What needs to be done:
All that is needed is each line of the entries holding the word "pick", copied as it stands.

[Records contained in a dataset]

····················

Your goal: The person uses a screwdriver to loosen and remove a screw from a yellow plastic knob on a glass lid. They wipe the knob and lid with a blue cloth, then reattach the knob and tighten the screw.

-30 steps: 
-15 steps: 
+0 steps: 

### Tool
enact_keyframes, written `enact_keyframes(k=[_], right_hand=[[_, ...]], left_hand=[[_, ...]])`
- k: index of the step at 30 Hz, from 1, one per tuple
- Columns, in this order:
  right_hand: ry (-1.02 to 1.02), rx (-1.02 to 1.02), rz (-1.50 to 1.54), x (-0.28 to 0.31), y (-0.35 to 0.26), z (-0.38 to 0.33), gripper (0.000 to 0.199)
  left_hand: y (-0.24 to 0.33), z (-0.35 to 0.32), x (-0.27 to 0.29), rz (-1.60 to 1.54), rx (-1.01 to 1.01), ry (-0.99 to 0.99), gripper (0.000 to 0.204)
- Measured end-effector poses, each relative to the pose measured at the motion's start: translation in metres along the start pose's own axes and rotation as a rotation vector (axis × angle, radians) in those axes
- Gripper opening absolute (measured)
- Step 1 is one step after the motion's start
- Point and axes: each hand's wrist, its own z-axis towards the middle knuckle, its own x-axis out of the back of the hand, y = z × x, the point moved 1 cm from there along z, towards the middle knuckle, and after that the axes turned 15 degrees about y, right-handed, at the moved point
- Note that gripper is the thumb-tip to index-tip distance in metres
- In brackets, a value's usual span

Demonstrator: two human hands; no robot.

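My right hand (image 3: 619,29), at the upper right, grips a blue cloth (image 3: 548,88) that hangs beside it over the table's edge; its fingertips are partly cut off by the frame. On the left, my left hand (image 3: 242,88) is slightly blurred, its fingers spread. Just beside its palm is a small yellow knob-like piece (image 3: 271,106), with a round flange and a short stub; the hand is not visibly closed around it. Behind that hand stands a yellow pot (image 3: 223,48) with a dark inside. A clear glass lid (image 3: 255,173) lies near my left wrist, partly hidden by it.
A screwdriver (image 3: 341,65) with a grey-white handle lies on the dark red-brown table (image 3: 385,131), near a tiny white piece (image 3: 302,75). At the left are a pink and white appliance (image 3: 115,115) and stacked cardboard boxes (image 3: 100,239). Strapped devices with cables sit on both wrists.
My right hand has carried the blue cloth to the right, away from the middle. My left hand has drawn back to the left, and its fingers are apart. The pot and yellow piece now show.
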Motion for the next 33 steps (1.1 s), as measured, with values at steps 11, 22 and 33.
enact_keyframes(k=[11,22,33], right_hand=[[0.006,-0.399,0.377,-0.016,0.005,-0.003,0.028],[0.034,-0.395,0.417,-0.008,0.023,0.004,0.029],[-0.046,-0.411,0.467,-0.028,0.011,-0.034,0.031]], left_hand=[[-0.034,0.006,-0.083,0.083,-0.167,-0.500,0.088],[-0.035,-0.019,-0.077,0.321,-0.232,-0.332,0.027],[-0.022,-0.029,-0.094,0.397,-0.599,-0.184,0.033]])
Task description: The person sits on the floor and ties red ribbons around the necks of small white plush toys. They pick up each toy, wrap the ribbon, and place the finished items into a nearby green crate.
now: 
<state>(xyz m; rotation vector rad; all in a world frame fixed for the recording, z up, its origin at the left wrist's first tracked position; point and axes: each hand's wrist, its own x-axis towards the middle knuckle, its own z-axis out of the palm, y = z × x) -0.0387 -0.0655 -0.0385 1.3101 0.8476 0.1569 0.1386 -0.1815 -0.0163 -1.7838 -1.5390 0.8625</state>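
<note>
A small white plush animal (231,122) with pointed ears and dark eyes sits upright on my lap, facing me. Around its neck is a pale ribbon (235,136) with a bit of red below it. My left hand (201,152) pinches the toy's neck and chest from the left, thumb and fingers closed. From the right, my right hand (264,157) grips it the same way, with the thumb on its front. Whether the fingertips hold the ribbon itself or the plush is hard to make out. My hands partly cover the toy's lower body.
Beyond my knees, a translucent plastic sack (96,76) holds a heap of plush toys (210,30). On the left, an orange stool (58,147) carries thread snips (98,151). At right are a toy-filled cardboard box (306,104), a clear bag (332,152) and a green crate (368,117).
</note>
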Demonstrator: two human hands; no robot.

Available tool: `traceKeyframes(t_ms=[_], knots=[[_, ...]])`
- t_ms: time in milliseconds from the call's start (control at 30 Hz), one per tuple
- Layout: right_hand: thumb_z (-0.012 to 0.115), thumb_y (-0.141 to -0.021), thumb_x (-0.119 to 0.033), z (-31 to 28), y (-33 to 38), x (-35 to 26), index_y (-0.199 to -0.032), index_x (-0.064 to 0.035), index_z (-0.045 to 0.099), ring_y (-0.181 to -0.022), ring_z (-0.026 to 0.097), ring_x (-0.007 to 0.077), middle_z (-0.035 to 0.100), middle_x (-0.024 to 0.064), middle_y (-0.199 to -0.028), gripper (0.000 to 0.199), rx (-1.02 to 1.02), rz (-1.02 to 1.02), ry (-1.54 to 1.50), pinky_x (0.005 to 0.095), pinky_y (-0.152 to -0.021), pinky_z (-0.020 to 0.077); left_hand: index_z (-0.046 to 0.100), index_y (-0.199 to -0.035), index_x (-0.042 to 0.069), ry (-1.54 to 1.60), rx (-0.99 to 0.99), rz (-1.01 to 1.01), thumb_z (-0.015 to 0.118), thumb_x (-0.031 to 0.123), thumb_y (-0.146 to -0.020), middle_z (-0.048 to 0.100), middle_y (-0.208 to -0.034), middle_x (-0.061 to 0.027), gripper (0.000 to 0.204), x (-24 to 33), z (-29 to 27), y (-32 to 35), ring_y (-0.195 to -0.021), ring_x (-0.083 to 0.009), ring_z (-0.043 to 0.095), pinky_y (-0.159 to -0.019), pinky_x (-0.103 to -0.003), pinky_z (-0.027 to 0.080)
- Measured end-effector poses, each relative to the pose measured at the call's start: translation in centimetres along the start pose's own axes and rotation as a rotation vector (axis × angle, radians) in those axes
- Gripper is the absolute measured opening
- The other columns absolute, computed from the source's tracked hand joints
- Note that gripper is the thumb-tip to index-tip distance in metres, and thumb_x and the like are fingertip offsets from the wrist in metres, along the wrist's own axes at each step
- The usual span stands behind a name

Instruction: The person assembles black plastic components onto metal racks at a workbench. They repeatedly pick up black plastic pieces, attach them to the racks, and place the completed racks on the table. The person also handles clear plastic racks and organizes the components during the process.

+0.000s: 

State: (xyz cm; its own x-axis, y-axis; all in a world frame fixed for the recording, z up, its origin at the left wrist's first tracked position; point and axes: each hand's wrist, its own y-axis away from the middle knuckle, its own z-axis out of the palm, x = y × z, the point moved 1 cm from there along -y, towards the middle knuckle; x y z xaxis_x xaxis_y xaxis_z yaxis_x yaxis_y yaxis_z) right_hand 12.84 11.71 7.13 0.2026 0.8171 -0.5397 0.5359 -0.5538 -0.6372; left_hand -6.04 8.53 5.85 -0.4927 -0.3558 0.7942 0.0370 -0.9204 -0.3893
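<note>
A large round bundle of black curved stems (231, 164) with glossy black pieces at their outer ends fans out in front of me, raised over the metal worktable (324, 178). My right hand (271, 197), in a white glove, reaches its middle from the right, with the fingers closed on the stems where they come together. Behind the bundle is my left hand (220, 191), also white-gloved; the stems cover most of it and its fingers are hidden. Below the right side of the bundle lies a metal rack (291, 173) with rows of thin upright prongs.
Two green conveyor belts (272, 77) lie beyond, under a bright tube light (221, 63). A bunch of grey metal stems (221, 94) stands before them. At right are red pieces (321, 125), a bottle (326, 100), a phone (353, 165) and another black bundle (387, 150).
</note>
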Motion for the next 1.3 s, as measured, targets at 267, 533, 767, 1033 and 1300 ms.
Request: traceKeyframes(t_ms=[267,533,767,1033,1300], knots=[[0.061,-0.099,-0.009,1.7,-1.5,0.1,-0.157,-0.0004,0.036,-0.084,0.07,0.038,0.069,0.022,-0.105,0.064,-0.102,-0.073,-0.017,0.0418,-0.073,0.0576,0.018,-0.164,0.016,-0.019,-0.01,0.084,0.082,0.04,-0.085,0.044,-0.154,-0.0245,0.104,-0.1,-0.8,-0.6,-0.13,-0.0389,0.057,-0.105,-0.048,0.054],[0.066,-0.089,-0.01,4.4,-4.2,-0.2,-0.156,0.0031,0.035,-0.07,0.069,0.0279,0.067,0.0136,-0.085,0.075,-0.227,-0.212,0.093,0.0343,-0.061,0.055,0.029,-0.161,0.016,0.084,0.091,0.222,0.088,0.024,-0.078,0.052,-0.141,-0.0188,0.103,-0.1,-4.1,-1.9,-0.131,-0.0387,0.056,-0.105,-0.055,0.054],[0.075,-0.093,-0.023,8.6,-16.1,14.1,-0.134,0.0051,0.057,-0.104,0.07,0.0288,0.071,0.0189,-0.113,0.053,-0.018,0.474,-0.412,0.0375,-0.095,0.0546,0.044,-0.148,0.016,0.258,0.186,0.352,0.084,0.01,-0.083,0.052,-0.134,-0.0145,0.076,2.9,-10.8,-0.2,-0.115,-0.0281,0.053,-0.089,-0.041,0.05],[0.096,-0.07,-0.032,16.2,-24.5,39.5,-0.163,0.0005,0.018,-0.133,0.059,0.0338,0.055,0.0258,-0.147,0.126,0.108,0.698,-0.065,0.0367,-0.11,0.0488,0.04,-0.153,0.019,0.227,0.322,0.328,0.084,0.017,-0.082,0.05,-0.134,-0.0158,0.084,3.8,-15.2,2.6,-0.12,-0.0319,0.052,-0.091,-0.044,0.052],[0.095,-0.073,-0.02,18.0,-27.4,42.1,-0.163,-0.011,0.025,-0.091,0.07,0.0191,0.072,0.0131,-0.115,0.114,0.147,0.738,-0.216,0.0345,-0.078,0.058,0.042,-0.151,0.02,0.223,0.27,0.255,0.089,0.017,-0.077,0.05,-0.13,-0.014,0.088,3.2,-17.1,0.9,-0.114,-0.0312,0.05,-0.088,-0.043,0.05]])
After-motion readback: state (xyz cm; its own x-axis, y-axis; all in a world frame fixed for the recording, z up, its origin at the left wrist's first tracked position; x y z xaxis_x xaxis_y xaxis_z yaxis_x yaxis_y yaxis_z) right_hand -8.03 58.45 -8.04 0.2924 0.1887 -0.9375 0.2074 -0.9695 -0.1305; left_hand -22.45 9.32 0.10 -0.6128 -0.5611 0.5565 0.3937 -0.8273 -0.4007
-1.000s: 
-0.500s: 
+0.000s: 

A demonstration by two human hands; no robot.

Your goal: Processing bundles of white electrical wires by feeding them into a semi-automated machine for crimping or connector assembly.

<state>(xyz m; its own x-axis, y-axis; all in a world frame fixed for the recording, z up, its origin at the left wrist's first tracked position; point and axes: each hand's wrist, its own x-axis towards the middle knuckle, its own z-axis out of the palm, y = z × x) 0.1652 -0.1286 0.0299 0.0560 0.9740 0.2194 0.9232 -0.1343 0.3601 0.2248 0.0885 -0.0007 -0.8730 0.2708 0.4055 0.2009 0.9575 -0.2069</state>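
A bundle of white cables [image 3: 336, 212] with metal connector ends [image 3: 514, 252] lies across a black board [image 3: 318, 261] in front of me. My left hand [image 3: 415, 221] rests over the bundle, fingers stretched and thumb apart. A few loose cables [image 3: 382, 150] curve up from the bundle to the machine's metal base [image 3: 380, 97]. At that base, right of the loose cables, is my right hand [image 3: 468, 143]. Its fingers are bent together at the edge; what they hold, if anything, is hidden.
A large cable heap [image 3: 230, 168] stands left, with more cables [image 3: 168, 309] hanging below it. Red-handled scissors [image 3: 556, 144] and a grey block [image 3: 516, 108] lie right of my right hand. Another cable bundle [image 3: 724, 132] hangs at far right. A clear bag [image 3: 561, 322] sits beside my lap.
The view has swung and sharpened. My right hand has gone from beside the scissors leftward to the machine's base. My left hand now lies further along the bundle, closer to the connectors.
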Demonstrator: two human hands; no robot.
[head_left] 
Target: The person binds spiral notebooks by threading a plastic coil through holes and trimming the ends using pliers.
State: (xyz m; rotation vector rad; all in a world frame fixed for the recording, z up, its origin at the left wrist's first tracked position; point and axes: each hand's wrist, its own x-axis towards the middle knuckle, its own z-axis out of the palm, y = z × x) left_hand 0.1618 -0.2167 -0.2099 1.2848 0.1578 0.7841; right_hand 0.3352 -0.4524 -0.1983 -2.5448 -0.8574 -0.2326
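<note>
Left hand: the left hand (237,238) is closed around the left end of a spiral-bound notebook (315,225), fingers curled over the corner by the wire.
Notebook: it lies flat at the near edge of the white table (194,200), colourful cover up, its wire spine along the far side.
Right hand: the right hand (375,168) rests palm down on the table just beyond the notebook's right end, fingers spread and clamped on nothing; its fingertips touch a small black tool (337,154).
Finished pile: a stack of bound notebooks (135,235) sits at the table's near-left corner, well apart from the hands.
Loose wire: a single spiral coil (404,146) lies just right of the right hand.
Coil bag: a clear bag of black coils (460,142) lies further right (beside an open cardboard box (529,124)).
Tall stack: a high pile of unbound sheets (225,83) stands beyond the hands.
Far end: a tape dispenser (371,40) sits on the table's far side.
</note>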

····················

Reply to the task:
Task description: The person sits on the floor and ties red ribbons around the necks of small white plush toys. They pick up each toy, wrap the ribbon, and place the finished items into a nearby green crate.
Instruction: The person assembles black plastic components onto metal racks at a workbench. They repeatedly pick up black plastic pieces, attach them to the racks, and place the completed racks on the table. The person also handles clear plastic racks and organizes the components during the process.

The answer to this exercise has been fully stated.